Anion-Sorbent Composite Separators for High-Rate Lithium-Ion Batteries

Chen Zhang; Li Shen; Jianqiang Shen; Fang Liu; Gen Chen; Ran Tao; Shengxiang Ma; Yiting Peng; Yunfeng Lu

doi:10.1002/adma.201808338

Anion-Sorbent Composite Separators for High-Rate Lithium-Ion Batteries

Adv Mater. 2019 May;31(21):e1808338. doi: 10.1002/adma.201808338. Epub 2019 Apr 8.

Authors

Chen Zhang^{1

2}, Li Shen^{1

2}, Jianqiang Shen², Fang Liu², Gen Chen², Ran Tao², Shengxiang Ma², Yiting Peng¹, Yunfeng Lu²

Affiliations

¹ Shanghai Key Laboratory of Materials Protection and Advanced Materials in Electric Power, Shanghai University of Electric Power, Shanghai, 200090, P. R. China.
² Department of Chemical and Biomolecular Engineering, University of California, Los Angeles, Los Angeles, CA, 90095, USA.

PMID: 30957302
DOI: 10.1002/adma.201808338

Abstract

Novel composite separators containing metal-organic-framework (MOF) particles and poly(vinyl alcohol) are fabricated by the electrospinning process.

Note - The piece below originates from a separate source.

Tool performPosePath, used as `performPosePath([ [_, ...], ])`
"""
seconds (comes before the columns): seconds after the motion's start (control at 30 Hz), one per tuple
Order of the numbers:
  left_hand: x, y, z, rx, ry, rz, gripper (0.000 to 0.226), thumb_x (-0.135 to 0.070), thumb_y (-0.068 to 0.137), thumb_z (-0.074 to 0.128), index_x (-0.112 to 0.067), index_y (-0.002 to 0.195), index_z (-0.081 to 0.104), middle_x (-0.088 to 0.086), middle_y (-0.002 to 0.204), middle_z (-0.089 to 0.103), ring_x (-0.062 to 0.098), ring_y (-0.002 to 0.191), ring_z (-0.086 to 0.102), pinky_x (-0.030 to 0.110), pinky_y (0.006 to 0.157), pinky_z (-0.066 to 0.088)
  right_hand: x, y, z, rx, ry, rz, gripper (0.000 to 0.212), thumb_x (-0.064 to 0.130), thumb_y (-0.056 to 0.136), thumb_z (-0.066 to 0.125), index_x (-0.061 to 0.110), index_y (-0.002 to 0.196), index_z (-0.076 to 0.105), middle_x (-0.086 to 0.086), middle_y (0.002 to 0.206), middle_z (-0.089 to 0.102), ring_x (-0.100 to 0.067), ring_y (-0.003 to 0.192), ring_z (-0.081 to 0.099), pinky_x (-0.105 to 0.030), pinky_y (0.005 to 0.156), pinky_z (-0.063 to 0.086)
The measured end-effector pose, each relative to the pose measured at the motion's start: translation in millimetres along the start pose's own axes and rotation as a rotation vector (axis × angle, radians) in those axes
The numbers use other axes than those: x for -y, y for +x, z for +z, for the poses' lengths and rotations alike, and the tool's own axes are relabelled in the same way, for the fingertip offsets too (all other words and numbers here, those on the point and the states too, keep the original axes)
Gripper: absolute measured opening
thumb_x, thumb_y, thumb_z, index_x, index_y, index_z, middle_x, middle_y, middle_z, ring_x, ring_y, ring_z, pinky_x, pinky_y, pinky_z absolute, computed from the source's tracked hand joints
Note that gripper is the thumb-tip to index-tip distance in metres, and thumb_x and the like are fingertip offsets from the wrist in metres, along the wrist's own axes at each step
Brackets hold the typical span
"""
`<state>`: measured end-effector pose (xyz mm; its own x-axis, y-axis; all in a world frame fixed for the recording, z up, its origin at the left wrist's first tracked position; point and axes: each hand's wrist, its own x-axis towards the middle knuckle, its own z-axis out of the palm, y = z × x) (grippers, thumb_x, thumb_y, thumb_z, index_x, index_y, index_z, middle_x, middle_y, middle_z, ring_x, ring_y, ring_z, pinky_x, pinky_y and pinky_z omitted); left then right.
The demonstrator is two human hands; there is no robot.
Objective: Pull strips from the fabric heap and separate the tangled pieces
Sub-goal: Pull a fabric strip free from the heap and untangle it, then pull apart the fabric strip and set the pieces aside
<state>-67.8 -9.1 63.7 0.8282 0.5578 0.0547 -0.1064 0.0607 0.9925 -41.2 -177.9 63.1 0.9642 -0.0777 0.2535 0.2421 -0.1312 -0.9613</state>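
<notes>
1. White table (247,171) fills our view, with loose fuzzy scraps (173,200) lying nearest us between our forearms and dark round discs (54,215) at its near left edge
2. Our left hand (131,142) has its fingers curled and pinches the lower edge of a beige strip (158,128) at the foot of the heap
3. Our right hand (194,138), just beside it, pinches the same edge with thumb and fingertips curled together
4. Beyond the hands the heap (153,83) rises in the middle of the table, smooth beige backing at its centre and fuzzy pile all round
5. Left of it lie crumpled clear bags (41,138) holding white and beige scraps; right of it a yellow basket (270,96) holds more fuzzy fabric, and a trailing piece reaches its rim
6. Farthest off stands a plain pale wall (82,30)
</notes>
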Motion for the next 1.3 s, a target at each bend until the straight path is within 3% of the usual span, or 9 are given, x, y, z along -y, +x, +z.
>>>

The MOF particles containing opened metal sites can spontaneously adsorb anions while allowing effective transport of lithium ions in the electrolyte, leading to dramatically improved lithium-ion transference number t_Li ⁺ (up to 0.79) and lithium-ion conductivity. Meanwhile, the incorporation of the MOF particles alleviates the decomposition of the electrolyte, enhances the electrode reaction kinetics, and reduces the interface resistance between the electrolyte and the electrodes. Implementation of such composite separators in conventional lithium-ion batteries leads to significantly improved rate capability and cycling durability, offering a new prospective toward high-performance lithium-ion batteries.

Keywords: Li+ transference number; composite separators; electrospinning; high-rate batteries; metal-organic frameworks.